What is being asked :: After finding the line with "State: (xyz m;" in the entries below, retype exactly each line from there through the line with "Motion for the", including that final line.

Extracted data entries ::
▶

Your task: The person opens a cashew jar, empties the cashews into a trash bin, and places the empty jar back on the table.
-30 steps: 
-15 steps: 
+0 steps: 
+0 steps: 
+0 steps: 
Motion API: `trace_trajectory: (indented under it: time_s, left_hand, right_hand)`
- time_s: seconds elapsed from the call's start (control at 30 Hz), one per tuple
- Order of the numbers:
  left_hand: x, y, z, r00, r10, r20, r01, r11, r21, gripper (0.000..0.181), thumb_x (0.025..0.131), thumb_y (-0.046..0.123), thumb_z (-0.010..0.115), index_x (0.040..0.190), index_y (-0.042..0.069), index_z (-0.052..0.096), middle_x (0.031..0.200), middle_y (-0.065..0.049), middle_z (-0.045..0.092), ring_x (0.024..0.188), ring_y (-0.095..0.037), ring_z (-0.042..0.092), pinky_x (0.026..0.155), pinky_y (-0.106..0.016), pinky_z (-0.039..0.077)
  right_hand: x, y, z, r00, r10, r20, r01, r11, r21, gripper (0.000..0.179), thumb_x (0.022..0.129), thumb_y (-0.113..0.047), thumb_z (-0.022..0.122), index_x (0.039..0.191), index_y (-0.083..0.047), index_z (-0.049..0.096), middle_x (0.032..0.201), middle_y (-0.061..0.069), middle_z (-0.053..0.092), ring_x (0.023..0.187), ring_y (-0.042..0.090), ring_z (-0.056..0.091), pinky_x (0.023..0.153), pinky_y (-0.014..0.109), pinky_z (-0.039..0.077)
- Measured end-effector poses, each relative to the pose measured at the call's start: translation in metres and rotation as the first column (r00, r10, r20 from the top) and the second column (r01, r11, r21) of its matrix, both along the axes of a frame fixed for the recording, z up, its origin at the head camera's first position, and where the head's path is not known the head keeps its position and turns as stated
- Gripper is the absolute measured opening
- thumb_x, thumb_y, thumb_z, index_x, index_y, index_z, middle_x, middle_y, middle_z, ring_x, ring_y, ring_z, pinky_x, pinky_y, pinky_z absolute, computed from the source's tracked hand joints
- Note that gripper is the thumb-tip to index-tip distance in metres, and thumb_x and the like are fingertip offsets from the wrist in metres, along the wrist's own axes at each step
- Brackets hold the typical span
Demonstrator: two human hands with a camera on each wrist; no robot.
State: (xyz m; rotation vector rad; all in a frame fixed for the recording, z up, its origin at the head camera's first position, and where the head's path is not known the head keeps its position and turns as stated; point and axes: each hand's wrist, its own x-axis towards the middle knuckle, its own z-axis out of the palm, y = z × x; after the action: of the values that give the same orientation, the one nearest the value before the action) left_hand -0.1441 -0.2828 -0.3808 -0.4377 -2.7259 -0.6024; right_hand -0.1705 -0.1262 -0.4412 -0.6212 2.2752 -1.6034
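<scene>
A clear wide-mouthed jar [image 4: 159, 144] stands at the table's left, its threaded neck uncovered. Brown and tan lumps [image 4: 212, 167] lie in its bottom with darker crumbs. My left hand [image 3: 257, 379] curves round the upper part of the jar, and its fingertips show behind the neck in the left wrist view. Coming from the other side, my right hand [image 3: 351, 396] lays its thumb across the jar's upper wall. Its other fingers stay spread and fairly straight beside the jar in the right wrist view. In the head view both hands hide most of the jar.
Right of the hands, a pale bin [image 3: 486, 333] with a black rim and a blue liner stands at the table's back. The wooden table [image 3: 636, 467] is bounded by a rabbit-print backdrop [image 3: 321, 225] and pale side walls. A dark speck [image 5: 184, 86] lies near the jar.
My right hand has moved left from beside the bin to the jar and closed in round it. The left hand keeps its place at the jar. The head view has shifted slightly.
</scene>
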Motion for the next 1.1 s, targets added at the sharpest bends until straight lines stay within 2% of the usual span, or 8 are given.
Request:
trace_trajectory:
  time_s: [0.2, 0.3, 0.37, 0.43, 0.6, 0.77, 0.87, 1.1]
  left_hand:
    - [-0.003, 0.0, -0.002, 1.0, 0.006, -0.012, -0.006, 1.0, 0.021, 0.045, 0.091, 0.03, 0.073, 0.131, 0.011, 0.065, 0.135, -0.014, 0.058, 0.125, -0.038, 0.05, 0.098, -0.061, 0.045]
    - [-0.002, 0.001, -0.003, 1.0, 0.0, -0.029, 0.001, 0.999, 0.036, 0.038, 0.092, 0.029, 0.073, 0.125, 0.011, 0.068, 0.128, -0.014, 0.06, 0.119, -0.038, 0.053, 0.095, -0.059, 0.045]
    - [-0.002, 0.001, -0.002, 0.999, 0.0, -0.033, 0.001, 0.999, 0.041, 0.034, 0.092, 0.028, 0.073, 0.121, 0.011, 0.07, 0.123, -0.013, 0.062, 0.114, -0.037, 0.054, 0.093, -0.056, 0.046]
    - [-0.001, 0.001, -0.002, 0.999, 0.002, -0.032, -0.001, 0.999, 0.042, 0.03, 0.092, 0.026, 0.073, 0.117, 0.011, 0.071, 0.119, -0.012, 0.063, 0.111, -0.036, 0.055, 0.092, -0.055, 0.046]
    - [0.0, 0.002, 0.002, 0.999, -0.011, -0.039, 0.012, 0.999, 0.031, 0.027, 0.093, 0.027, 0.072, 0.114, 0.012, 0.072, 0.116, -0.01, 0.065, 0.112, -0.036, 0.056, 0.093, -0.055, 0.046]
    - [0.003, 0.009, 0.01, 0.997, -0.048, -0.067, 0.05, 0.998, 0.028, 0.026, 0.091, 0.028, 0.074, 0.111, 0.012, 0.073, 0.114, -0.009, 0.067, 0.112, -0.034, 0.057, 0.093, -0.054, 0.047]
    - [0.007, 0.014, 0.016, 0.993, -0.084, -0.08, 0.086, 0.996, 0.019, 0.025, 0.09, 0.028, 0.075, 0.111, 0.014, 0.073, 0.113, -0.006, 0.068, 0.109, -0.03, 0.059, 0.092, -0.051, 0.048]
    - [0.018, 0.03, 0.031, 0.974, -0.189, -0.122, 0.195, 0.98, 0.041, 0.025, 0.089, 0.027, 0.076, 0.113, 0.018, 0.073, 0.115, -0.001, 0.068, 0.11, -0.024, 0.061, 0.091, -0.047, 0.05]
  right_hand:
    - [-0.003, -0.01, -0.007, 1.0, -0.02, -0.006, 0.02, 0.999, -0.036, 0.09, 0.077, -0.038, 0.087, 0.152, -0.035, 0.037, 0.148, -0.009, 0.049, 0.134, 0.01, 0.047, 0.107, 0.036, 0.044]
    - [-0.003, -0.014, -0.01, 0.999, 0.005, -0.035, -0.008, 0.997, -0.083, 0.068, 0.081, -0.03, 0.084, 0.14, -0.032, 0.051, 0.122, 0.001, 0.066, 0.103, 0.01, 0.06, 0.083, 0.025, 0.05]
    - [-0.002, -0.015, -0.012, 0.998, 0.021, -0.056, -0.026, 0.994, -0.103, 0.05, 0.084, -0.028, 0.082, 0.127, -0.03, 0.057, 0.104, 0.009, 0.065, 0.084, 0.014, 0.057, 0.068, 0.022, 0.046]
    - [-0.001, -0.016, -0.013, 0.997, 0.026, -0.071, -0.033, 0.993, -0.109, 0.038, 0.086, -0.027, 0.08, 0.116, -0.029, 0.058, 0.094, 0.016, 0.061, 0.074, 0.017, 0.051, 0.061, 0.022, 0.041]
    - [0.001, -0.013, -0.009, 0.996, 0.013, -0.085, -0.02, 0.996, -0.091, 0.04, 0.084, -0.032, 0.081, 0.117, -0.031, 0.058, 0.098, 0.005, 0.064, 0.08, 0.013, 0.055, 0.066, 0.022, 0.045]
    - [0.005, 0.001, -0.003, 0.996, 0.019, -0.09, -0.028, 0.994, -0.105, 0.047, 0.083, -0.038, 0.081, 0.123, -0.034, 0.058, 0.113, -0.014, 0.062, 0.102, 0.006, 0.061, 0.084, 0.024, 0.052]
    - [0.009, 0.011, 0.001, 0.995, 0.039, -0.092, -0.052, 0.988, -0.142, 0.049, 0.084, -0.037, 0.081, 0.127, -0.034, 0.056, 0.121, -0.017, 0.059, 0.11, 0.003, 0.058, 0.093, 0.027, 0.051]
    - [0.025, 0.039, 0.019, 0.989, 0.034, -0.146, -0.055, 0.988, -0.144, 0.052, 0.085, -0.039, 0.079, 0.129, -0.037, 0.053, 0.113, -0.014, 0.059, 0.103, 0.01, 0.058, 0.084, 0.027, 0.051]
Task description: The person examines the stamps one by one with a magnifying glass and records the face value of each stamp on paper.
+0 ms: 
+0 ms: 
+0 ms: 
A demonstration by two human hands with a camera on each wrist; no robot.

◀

Worked solution ::
State: (xyz m; rotation vector rad; all in a frame fixed for the recording, z up, its origin at the head camera's first position, and where the head's path is not known the head keeps its position and turns as stated; point and axes: each hand's wrist, its own x-axis towards the middle knuckle, its own z-axis out of the palm, y = z × x; after the action: of the values that give the same orientation, the one nearest the value before the action) left_hand -0.1441 -0.2828 -0.3808 -0.4377 -2.7259 -0.6024; right_hand -0.1705 -0.1262 -0.4412 -0.6212 2.2752 -1.6034
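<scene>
A clear wide-mouthed jar [image 4: 159, 144] stands at the table's left, its threaded neck uncovered. Brown and tan lumps [image 4: 212, 167] lie in its bottom with darker crumbs. My left hand [image 3: 257, 379] curves round the upper part of the jar, and its fingertips show behind the neck in the left wrist view. Coming from the other side, my right hand [image 3: 351, 396] lays its thumb across the jar's upper wall. Its other fingers stay spread and fairly straight beside the jar in the right wrist view. In the head view both hands hide most of the jar.
Right of the hands, a pale bin [image 3: 486, 333] with a black rim and a blue liner stands at the table's back. The wooden table [image 3: 636, 467] is bounded by a rabbit-print backdrop [image 3: 321, 225] and pale side walls. A dark speck [image 5: 184, 86] lies near the jar.
My right hand has moved left from beside the bin to the jar and closed in round it. The left hand keeps its place at the jar. The head view has shifted slightly.
</scene>
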Motion for the next 1.1 s, targets added at the sharpest bends until straight lines stay within 2% of the usual span, or 8 are given.

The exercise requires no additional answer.